WHAT NEEDS TO BE DONE –
Find every line containing "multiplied" in the records below and report the tally as a bare number.

(Records from a dataset)
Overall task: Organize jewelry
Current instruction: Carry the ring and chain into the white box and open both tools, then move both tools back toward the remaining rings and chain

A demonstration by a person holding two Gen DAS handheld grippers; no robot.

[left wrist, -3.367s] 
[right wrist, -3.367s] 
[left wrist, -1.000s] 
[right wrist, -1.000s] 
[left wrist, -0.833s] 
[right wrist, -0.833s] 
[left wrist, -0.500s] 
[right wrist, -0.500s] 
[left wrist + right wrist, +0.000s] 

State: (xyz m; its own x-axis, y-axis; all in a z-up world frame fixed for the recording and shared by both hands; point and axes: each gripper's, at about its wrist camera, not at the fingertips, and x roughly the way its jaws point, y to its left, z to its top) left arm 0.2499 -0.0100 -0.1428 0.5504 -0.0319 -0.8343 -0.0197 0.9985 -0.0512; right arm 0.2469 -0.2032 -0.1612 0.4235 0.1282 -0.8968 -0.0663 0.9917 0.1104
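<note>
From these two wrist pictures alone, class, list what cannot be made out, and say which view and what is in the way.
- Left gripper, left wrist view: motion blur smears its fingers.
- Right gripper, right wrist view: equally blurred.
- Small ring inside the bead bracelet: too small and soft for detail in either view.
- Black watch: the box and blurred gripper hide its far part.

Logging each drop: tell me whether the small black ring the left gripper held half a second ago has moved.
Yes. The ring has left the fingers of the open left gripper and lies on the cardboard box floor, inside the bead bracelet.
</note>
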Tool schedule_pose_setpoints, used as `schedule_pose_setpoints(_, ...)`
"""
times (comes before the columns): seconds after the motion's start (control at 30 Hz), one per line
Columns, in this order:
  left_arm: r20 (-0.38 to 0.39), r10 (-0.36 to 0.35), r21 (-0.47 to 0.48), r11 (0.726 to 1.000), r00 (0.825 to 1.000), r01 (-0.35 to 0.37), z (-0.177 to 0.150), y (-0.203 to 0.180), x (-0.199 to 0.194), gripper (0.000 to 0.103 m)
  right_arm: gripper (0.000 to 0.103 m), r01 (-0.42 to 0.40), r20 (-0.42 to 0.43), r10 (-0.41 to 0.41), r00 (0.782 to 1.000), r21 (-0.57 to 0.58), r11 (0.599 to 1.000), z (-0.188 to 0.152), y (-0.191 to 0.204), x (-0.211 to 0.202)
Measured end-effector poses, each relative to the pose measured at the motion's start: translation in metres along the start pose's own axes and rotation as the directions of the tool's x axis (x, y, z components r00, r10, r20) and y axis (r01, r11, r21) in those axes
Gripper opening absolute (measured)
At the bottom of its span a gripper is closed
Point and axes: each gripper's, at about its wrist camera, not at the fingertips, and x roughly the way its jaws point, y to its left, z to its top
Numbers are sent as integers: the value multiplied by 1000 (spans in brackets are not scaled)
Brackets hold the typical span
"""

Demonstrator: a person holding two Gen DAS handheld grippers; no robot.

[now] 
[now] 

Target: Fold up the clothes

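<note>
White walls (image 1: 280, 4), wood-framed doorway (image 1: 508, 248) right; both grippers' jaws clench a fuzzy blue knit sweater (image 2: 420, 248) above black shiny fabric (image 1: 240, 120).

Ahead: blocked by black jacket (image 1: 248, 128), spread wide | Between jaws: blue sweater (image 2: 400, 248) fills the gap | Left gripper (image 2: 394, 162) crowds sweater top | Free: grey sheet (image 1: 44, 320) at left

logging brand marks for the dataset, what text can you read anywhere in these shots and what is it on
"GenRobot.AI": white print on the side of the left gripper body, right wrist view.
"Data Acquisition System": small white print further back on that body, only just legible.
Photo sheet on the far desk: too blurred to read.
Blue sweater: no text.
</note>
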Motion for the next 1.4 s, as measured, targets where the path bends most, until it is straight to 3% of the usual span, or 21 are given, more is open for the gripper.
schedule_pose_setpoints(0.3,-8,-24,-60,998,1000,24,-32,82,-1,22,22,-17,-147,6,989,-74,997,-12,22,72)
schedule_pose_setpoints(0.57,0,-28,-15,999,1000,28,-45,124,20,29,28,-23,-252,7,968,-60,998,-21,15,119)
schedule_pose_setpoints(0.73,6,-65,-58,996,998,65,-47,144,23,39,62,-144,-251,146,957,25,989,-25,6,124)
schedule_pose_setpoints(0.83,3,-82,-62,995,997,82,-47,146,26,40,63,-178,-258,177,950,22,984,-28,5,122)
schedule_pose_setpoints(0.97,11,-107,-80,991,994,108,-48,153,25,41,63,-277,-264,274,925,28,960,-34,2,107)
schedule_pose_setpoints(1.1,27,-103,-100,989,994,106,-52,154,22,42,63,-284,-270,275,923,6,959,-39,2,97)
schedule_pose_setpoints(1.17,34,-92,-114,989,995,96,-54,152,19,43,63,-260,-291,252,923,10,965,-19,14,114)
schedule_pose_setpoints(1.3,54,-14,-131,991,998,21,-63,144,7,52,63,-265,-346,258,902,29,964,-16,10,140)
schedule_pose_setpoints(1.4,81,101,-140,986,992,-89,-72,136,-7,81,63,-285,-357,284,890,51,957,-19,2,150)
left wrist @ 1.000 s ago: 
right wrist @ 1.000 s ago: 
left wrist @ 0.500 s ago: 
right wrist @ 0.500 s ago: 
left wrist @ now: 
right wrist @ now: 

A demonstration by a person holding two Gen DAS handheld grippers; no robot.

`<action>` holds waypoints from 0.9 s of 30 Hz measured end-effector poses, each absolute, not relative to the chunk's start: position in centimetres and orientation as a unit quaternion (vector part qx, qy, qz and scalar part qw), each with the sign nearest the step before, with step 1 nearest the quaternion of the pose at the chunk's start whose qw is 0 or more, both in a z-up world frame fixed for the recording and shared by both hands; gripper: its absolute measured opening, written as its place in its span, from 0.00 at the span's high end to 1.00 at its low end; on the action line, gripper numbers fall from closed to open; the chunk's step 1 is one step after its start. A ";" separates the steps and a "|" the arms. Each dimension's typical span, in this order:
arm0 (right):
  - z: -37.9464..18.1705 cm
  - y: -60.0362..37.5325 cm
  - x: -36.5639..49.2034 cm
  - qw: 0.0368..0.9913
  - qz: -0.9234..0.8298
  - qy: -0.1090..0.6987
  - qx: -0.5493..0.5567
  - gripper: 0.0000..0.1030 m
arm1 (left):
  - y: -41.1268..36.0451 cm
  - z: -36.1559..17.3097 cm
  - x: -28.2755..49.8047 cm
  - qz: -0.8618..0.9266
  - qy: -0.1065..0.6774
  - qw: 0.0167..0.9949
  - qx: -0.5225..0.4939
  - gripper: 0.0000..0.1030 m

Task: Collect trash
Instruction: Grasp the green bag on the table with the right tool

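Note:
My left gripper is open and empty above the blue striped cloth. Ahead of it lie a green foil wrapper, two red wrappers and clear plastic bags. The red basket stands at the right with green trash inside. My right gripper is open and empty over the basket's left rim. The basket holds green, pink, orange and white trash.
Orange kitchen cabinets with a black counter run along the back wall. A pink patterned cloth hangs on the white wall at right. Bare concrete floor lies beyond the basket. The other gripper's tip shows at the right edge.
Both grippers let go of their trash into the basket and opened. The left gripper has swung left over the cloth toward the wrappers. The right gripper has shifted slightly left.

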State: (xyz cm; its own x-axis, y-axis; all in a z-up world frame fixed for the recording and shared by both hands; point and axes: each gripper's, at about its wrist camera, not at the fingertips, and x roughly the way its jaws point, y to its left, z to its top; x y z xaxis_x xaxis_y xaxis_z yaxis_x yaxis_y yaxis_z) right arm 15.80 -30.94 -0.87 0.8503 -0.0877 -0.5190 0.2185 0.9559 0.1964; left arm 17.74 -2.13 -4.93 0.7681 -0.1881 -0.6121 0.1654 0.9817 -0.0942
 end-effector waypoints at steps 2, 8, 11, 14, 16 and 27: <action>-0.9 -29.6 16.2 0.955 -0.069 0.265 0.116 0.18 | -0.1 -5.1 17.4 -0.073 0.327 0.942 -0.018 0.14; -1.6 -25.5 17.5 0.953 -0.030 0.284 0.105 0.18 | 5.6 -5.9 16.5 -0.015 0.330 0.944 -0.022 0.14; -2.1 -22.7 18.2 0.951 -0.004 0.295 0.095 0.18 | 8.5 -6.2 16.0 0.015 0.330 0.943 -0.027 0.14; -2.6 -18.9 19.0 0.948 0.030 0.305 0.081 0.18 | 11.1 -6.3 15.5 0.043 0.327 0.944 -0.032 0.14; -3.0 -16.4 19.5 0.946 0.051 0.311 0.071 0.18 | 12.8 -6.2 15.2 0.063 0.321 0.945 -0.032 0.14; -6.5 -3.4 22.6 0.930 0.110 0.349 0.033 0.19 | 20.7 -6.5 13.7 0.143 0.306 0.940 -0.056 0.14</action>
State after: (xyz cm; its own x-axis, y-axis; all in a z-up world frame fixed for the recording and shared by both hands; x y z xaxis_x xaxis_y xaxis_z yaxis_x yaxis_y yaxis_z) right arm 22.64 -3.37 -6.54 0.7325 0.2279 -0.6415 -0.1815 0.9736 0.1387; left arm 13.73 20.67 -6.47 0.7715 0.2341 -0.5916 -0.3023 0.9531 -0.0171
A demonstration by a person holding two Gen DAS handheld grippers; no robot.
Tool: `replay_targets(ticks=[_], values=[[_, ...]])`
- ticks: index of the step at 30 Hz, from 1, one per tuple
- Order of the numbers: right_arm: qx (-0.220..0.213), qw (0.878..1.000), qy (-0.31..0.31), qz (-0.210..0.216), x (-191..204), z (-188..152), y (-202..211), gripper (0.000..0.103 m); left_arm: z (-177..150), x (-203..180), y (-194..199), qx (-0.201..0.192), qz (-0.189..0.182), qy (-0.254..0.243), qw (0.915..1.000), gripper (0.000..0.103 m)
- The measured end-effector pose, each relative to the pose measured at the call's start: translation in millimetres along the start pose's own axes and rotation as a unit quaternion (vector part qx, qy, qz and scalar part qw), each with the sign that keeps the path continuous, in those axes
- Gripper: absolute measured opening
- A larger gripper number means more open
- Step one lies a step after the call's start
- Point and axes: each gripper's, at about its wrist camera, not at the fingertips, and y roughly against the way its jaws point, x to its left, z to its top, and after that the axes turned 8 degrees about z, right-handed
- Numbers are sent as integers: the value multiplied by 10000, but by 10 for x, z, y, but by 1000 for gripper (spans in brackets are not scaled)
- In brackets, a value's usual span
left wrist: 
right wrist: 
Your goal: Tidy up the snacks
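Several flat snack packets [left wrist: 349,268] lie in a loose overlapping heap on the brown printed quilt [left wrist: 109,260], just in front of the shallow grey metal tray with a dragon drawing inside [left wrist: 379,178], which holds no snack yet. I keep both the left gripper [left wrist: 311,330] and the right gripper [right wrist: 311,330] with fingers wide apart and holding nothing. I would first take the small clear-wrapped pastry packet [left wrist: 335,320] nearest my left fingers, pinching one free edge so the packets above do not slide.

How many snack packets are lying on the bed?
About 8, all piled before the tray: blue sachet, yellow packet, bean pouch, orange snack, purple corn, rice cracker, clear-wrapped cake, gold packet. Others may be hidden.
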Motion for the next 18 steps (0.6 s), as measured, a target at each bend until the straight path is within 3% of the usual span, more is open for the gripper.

ANSWER TO THIS TASK –
2